### Exercise
All that should be output is the block of lines below from the line with "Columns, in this" to the line with "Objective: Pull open", both included, exactly as written.

### Given data
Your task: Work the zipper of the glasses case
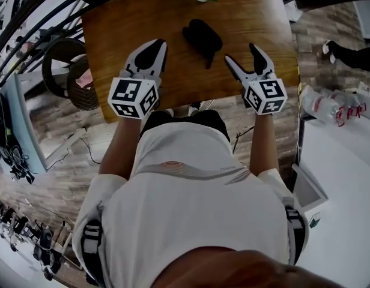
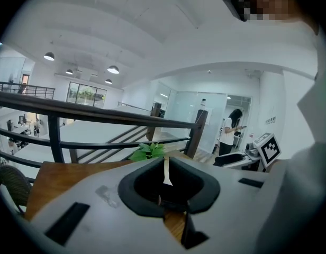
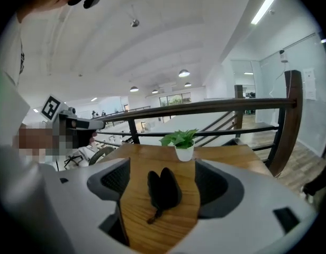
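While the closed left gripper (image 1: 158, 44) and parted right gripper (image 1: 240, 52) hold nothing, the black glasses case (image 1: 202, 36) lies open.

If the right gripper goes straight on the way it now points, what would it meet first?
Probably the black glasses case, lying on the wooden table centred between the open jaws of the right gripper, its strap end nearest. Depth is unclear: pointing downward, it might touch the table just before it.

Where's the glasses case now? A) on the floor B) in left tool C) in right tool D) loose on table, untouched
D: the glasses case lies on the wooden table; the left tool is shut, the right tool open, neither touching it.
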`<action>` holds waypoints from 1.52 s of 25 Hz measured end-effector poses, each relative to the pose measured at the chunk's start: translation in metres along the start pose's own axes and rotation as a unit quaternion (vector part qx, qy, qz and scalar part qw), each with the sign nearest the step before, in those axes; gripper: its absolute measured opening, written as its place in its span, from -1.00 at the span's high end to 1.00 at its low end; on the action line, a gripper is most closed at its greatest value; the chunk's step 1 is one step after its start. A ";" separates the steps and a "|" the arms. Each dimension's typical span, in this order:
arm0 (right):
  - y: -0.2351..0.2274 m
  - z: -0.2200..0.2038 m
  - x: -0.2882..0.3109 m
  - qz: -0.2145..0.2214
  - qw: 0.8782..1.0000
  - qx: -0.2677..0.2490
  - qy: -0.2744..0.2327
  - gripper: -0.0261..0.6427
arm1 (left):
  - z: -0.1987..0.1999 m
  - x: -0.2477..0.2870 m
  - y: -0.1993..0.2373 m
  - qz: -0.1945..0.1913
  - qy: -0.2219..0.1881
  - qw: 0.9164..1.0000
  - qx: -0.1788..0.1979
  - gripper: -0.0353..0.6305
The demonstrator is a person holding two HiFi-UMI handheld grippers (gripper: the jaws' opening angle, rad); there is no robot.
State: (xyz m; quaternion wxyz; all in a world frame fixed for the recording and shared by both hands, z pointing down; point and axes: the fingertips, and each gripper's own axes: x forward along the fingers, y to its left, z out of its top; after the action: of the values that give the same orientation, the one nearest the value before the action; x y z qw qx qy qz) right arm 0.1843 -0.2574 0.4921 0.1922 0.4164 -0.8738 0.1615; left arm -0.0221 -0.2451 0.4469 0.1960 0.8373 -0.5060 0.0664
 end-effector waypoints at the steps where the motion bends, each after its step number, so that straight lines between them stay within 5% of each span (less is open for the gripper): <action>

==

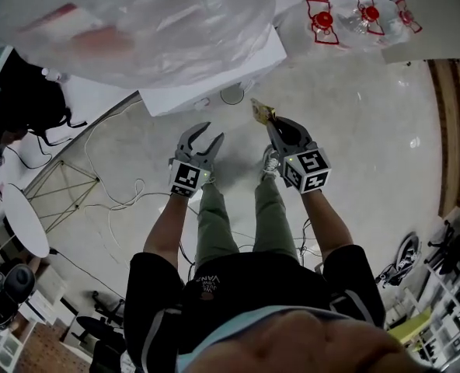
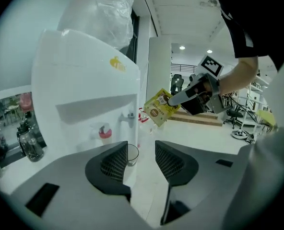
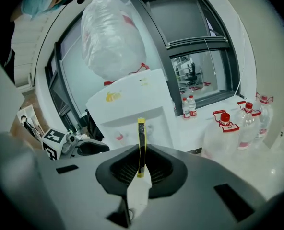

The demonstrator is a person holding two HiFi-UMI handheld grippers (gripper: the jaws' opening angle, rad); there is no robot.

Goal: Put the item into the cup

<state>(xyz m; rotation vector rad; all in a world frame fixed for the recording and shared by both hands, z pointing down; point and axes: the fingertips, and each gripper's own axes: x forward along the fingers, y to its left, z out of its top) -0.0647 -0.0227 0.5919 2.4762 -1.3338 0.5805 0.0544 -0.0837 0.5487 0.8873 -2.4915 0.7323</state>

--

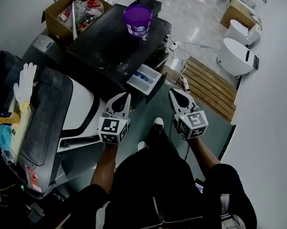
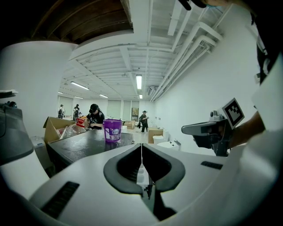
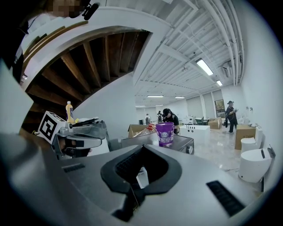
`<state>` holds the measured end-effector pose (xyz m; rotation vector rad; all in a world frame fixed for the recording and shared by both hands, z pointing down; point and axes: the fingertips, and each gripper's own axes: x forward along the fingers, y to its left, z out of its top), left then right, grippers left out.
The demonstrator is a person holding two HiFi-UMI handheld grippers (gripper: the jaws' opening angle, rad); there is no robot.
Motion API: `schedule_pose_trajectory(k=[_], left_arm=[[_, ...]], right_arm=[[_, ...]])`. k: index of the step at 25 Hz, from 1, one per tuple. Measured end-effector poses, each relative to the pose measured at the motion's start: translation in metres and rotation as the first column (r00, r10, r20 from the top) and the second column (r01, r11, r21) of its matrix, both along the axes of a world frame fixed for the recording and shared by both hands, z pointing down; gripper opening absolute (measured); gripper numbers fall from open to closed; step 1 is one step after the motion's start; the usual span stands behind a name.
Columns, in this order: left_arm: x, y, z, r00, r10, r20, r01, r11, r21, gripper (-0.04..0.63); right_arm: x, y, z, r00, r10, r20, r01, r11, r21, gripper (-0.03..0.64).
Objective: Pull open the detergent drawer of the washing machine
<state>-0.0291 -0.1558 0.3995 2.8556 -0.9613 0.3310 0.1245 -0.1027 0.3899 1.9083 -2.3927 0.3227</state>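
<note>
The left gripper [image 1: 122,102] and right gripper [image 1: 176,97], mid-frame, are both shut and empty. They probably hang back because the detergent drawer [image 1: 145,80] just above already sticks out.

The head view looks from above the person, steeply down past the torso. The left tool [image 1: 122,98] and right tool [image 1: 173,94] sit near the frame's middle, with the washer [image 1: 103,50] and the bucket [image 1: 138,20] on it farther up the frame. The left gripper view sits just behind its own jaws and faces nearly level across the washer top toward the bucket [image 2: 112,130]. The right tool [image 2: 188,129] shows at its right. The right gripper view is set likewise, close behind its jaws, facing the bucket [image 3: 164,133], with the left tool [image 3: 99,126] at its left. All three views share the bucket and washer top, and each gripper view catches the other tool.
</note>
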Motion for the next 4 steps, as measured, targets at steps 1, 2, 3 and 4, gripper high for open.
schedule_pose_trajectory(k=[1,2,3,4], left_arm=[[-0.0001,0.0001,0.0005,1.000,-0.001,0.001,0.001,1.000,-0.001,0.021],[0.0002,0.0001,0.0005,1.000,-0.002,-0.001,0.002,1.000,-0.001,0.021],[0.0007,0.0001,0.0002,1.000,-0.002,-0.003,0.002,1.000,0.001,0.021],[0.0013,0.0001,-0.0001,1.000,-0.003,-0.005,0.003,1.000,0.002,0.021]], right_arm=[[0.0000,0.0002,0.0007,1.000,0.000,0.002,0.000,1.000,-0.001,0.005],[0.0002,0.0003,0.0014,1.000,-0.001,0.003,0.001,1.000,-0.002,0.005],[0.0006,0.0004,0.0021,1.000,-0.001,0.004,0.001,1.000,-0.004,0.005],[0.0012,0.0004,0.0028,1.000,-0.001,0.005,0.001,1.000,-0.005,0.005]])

### Written solution
Columns, in this order: left_arm: x, y, z, r00, r10, r20, r01, r11, r21, gripper (-0.04..0.63); right_arm: x, y, z, r00, r10, r20, r01, r11, r21, gripper (-0.03..0.64).
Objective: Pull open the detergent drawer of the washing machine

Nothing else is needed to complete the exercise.